交通事故防止を呼び掛けるミニのぼり旗

 徳島県警が交通事故防止を呼び掛けるミニのぼり旗(縦30センチ、横12センチ)を作った。幅広い世代が利用する理容店と美容室の目につく場所に置き、雑談の中で交通安全やマナーについて話題にしてもらおうと考えた。県内で27日までに発生した交通事故の死者数は前年より8人減の12人。「のぼり旗効果」でさらなる抑制を目指す。

 旗は2種類あり、一つは「全席シートベルト着用」の文字と、車内で家族がベルトを締めたイラストが描かれている。もう一つは夜間の反射材着用や道路横断時の安全確認をイラストにし、高齢者に注意を促している。

 今年の交通事故死者のうち、阿波吉野川署管内が4人、美馬署管内が3人と目立った。旗はまず、両署管内の阿波、吉野川、美馬の3市とつるぎ町の美容室177店、理容店68店に1組ずつ配る。
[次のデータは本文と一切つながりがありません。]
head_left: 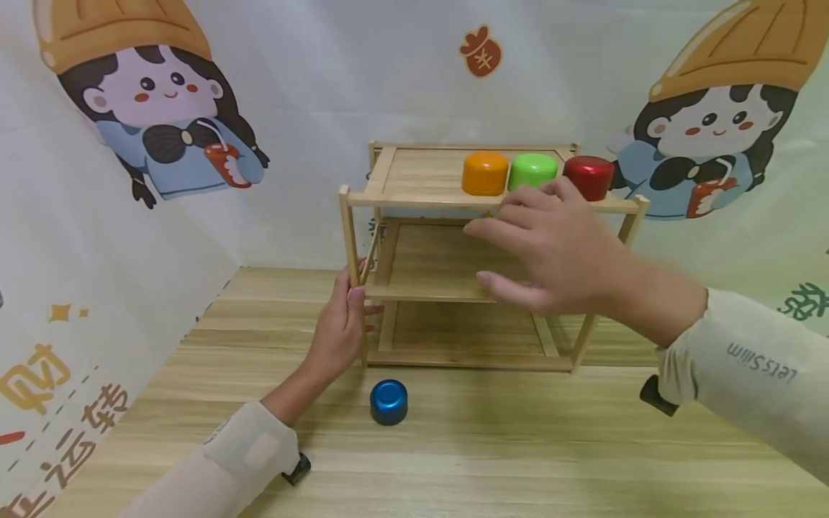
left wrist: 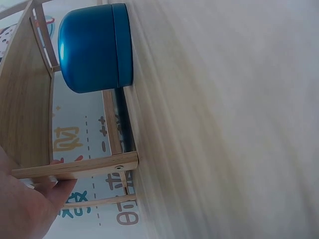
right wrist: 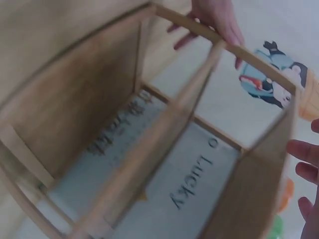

 鏡のそばなどに置き、内容を店員から客に紹介してもらう。県警が業界団体に依頼したもので、将来は県内全域の店に置いてもらう考え。27日には美容と理容の両組合の理事長に、県警が設置指定書と旗を交付した。

 県警交通企画課の大舘卓指導官は「定期的に来店する人が多いはずで、そのたびに事故防止について考えてもらえれば」と話す。

 警察庁のまとめでは、今年上半期(1~6月)の交通事故死者数は全国で1893人。徳島県は秋田県と並んで最少の12人だった。